The line was not meant to describe anything literal. Yet I’d barely written it before my neighbor girl stole, as if cued, into her overgrown backyard. She passed stunted pines and wildflowers and headed toward the canyon rim of Turtle Bayou. Two fingers held aloft the hem of her dress; in the other hand she carried a sheet of paper.

Melodica, I recalled, was her strange name.

I set aside my poem-in-progress and stilled the rocking of my chair. The child was about seven, blonde, her skin a translucent white. This was the first time I’d seen her in daylight.

The ethereal creature paused at the chasm-edge, a spot of pale against a riot of greenery.
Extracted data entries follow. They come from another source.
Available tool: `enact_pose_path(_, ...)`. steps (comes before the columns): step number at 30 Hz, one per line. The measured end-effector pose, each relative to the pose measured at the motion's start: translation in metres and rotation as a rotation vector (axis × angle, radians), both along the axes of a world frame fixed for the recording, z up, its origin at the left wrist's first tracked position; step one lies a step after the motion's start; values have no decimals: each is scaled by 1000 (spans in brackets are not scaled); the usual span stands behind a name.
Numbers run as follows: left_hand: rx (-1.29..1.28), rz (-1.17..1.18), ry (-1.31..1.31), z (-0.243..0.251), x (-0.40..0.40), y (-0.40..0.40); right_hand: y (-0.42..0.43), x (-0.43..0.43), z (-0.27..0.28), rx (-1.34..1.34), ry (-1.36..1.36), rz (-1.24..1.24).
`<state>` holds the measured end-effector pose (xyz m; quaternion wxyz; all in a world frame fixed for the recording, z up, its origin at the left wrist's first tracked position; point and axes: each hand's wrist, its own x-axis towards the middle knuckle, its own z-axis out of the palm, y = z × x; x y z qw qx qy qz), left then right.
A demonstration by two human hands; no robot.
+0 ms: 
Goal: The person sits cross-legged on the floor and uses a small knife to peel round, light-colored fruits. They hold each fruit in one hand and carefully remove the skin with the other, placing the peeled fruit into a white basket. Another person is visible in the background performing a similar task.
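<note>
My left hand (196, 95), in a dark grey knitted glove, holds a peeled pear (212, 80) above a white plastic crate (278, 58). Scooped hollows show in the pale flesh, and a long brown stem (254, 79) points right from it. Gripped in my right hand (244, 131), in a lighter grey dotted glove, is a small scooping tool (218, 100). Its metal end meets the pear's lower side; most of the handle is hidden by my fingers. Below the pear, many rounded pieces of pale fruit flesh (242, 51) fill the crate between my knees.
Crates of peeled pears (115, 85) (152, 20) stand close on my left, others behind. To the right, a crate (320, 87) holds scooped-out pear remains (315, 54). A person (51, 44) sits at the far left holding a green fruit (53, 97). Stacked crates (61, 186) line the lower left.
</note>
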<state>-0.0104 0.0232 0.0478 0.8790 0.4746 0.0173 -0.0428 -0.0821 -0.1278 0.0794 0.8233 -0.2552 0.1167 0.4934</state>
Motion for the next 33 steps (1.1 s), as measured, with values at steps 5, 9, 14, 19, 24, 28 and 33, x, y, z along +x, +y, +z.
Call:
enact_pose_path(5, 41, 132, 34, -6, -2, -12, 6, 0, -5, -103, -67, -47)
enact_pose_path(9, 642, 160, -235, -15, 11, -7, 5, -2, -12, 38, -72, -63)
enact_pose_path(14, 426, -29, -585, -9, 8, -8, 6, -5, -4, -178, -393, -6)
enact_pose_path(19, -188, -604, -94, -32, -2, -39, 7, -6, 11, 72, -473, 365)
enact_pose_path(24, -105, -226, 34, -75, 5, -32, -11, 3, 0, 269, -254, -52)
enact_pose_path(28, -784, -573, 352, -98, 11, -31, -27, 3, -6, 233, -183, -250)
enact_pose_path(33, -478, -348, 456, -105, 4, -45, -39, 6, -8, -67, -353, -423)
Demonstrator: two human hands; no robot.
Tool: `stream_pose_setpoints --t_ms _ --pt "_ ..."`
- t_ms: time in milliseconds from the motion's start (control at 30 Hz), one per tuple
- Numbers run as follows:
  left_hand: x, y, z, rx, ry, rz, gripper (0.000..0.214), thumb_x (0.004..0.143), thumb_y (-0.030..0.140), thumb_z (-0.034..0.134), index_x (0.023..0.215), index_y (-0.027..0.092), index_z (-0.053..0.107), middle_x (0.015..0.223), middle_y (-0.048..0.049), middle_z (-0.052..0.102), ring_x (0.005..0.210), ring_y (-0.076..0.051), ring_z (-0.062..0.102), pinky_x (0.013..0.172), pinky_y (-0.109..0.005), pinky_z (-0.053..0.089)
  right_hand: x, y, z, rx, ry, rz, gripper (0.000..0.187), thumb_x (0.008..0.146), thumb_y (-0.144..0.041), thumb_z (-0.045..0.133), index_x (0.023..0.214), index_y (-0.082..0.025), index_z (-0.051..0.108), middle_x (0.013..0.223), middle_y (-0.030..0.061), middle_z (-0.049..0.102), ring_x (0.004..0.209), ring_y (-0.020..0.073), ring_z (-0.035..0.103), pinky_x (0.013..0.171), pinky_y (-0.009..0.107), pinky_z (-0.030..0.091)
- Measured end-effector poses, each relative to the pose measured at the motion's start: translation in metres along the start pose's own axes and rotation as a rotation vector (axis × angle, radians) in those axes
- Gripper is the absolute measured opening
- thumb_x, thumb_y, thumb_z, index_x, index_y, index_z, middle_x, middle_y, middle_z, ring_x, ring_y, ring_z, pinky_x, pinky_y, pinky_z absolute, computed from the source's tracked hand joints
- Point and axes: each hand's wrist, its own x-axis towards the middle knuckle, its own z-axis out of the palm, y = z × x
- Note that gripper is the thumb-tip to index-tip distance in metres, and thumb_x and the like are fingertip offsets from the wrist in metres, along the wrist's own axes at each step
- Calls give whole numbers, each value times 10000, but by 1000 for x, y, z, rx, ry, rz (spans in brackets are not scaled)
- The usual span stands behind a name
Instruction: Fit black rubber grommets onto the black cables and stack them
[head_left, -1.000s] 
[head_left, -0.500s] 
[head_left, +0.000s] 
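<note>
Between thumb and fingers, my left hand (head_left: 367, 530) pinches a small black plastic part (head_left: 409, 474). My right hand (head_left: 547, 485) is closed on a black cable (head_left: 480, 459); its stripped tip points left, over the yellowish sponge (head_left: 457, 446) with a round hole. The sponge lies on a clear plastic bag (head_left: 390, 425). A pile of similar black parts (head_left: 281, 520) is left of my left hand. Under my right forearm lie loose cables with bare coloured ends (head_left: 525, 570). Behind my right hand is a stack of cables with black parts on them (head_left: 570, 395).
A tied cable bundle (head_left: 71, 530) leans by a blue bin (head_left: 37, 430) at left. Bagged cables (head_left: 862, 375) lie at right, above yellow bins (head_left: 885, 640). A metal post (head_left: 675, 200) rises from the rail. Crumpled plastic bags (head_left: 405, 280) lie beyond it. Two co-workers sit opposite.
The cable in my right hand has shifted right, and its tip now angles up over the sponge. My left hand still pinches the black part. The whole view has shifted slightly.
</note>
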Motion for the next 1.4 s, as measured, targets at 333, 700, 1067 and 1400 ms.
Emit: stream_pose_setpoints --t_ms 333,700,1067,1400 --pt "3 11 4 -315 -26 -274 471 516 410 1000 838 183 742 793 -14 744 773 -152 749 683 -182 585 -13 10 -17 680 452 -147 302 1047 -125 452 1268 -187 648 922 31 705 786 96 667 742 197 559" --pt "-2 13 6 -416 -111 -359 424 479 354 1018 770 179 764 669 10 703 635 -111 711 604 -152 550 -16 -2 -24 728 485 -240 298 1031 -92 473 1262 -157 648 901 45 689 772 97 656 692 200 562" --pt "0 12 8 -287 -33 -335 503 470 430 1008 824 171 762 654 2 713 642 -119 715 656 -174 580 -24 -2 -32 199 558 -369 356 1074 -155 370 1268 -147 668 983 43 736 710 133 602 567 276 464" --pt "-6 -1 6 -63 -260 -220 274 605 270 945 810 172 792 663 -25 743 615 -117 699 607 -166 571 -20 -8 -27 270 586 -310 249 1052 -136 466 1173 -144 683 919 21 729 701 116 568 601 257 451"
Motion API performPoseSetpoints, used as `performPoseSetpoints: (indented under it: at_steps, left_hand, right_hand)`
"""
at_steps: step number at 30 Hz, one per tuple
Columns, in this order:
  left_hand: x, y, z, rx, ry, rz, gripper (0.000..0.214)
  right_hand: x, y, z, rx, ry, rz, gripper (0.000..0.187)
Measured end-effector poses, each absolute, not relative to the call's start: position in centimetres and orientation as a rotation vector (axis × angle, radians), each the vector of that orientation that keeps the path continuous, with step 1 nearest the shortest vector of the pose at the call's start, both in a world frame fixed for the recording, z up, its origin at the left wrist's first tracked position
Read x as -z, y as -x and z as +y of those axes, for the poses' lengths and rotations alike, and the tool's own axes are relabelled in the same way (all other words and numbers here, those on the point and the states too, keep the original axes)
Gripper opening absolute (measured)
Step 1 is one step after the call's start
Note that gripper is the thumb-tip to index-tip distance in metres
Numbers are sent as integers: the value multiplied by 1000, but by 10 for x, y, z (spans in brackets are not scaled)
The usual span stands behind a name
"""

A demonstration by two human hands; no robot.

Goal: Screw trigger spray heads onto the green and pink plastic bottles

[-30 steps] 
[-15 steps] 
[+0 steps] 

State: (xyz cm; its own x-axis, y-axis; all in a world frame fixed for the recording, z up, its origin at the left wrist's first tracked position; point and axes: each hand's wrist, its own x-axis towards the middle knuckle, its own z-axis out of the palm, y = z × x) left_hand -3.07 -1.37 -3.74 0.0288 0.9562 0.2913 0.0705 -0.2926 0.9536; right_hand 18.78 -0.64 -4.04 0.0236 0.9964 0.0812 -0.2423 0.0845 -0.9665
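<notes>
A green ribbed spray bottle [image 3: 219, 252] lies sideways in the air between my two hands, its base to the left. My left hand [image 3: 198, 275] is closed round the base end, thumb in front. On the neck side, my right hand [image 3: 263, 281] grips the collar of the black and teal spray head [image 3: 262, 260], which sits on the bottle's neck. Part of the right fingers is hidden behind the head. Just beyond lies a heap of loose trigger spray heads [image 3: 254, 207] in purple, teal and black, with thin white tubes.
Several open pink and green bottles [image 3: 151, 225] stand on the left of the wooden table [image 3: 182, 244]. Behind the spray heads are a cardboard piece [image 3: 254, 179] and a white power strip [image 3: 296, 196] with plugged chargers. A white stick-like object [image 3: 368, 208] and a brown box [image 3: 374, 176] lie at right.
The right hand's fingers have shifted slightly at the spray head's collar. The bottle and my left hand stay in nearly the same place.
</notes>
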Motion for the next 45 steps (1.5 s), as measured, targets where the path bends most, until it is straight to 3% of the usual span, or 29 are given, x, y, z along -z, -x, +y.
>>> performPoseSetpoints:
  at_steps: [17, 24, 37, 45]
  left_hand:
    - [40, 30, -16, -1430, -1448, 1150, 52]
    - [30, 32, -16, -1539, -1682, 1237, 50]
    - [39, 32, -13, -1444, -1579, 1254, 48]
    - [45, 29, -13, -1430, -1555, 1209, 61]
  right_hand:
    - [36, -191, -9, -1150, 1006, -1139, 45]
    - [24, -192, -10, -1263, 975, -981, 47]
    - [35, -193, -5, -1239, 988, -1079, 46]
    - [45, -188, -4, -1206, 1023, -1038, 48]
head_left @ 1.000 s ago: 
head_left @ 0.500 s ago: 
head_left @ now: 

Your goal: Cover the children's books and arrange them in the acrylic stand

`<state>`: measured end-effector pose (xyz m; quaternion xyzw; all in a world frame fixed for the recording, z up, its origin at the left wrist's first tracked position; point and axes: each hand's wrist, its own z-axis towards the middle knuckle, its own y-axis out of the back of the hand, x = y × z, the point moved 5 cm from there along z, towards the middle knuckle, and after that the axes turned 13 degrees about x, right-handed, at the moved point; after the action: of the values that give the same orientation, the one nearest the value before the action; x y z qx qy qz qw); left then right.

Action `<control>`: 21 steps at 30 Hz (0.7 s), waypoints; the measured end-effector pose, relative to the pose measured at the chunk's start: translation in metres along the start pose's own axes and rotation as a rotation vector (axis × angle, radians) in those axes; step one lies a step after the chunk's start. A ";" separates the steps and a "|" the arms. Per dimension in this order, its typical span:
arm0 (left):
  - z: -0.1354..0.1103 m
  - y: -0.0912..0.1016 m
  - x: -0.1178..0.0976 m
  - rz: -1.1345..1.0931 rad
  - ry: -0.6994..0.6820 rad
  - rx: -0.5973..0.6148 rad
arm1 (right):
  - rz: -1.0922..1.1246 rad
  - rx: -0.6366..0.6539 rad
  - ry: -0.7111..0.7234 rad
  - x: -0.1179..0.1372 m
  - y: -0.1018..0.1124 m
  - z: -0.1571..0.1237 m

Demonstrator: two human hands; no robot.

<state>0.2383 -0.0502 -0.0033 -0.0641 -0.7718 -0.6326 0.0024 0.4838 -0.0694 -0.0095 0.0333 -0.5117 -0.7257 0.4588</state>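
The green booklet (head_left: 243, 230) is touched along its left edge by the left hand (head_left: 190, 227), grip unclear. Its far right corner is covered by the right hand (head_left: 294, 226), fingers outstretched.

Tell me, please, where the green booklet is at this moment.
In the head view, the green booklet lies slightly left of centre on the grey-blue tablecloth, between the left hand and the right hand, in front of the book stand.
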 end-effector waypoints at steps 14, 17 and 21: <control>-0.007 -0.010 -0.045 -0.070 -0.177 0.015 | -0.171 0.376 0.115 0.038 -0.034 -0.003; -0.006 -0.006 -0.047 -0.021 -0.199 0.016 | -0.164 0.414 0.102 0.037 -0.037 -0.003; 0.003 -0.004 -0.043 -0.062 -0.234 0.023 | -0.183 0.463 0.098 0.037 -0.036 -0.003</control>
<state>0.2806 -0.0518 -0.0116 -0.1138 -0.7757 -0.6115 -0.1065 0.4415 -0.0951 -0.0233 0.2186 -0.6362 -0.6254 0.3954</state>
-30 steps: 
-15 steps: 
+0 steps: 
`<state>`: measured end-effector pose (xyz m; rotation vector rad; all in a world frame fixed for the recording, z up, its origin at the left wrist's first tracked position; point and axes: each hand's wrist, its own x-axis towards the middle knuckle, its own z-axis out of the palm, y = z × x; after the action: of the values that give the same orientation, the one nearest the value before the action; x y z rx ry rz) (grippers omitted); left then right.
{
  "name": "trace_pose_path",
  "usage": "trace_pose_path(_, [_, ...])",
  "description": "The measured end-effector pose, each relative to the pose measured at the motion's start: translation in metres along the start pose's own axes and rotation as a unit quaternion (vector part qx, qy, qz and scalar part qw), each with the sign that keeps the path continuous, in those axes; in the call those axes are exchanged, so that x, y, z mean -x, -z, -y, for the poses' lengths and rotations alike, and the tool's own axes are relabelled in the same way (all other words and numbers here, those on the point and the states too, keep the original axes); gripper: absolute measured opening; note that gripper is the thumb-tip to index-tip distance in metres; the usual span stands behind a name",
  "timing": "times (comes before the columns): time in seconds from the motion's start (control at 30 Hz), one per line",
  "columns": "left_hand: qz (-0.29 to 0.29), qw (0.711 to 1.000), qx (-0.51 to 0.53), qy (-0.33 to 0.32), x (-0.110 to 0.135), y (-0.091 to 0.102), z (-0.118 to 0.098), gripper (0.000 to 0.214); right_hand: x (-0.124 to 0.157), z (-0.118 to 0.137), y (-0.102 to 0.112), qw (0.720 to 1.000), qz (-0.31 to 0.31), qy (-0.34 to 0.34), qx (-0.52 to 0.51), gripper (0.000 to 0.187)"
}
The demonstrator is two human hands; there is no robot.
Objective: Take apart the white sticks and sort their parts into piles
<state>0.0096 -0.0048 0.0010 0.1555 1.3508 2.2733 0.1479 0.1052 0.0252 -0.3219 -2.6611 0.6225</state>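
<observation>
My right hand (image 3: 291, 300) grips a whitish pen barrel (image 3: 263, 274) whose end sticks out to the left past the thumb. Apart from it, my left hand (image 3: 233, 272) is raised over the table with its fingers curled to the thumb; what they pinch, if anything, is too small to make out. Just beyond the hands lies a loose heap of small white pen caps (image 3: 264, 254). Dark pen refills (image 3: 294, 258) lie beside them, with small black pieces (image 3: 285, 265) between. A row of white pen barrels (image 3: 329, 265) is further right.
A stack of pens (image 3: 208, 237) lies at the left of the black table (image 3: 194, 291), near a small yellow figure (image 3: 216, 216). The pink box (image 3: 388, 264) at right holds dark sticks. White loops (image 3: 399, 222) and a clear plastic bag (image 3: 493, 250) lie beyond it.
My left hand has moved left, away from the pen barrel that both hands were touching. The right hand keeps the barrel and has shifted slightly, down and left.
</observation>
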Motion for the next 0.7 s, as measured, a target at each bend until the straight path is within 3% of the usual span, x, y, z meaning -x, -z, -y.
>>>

Realizing her peril, I stood to shout, but she raised the paper so theatrically that my warning cry died in my throat. To interrupt would have been akin to yelling during a tender moment in a play.

She released the paper, sending it toward the bayou, far below. For seconds her hand remained out, fingers splayed as if waving farewell. The page sawed itself to and fro, descending to the ends of the vines which wept from the canyon rim, then disappeared into the verdant darkness—no doubt to join the mats of water lilies floating at the bottom.

I could not help but be charmed by the romance of mailing a letter into thin air. But was it a game, another symptom of the girl’s eccentricity, or—something else?